** Task requirements **
Please copy each line of the listing that includes the string "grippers".

◇ ◇ ◇ ◇ ◇

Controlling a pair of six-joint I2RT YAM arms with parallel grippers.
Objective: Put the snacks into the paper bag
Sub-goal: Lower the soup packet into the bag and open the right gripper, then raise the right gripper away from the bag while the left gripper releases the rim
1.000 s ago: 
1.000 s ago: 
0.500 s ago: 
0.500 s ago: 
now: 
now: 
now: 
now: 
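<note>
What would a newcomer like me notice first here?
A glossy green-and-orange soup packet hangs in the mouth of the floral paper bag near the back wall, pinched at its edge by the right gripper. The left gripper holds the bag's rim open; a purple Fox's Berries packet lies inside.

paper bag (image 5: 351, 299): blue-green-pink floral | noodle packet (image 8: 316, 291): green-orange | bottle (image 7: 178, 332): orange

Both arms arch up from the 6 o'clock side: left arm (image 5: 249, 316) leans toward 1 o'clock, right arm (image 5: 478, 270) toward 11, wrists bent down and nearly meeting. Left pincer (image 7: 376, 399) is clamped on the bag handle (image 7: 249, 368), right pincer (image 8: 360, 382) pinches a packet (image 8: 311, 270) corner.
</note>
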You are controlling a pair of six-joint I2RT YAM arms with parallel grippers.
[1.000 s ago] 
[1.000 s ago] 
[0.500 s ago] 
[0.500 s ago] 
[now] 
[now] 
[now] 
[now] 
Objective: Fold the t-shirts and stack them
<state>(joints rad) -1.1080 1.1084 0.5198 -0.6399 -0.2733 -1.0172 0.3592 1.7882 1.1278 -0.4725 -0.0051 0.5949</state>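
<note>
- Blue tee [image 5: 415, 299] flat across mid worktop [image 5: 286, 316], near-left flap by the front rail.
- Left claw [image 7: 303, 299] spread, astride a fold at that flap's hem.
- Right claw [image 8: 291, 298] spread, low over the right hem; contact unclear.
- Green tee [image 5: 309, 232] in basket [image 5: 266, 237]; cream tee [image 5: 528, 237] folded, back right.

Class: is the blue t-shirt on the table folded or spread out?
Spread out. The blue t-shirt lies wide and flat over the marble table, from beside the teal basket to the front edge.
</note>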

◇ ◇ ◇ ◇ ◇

** Exercise response **
Controlling a pair of six-joint I2RT YAM arms with parallel grippers.
You are controlling a pair of six-joint I2RT YAM arms with parallel grippers.

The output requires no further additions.